Collected data:
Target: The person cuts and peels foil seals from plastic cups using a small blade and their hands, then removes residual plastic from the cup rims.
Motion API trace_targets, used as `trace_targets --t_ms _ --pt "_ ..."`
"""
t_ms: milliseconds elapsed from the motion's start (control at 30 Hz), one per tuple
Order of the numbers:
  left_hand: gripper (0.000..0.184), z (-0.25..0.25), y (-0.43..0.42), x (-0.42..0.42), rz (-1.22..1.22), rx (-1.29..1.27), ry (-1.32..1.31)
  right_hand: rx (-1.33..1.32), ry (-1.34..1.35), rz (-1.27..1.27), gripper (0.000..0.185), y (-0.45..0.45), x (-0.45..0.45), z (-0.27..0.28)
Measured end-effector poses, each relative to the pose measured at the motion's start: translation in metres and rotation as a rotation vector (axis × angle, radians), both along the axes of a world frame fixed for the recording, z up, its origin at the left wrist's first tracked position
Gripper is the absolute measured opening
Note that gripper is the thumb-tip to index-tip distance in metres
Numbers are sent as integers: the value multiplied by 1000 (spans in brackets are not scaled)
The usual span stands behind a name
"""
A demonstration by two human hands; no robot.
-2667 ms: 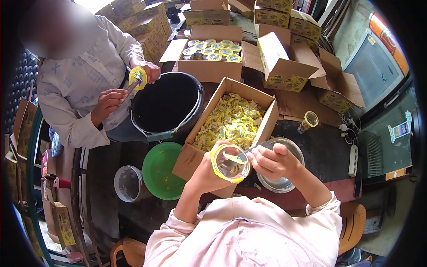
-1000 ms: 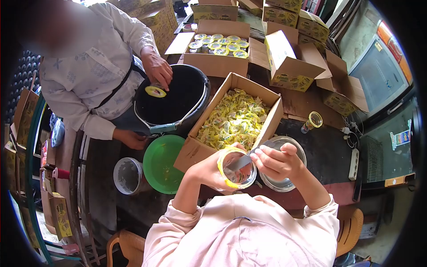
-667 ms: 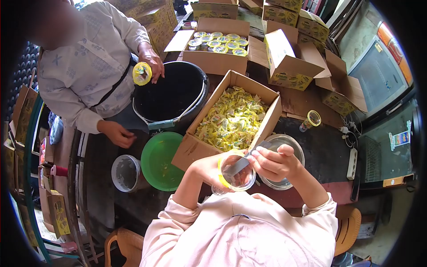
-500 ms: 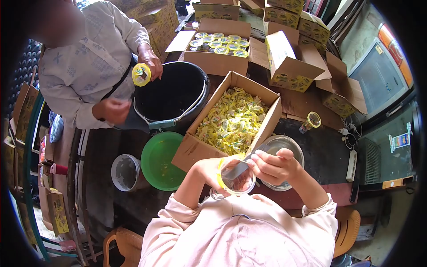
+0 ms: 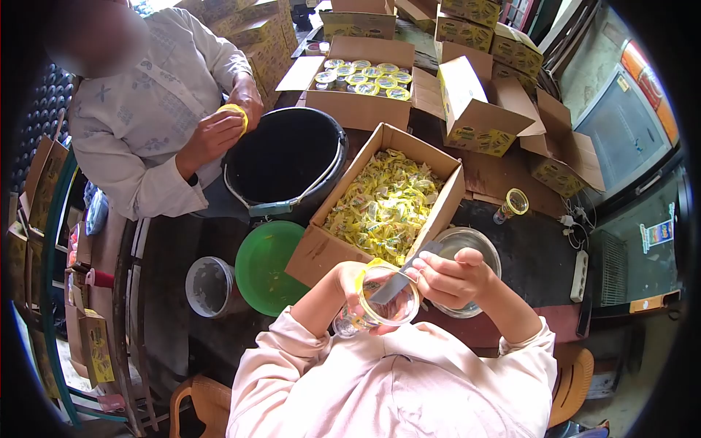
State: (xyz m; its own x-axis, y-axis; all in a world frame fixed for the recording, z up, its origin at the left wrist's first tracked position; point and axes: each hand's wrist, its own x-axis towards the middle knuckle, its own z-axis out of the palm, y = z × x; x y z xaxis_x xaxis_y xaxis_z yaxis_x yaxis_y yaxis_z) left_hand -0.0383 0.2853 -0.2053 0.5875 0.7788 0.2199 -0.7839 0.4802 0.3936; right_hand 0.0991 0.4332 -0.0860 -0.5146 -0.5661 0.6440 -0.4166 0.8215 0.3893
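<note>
One large, open brown cardboard box (image 5: 442, 212) heaped with crumpled yellow scraps (image 5: 380, 201); behind it, one brown cardboard box (image 5: 358, 109) holding about a dozen yellow-lidded clear cups (image 5: 366, 88); one round black bucket (image 5: 283, 150), its inside too dark to read; one round green basin (image 5: 266, 252) with small flecks; the left hand (image 5: 349, 283) grasps one clear, yellow-rimmed plastic cup (image 5: 401, 305) before the chest; the right hand's (image 5: 454, 277) fingers pinch one flat grey blade (image 5: 396, 285) across its mouth.

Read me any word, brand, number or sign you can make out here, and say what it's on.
None reads clearly.
Cardboard boxes: print too small.
Lids in the open box: too small.
Yellow scraps: too small.
Sticker on the glass panel: blurred.
Cup in the left hand: nothing legible.
</note>
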Motion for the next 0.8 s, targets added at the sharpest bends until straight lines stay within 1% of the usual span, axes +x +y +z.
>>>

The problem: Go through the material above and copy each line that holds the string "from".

Response:
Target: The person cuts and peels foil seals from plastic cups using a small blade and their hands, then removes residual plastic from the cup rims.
t_ms: milliseconds elapsed from the motion's start (control at 30 Hz), one per tuple

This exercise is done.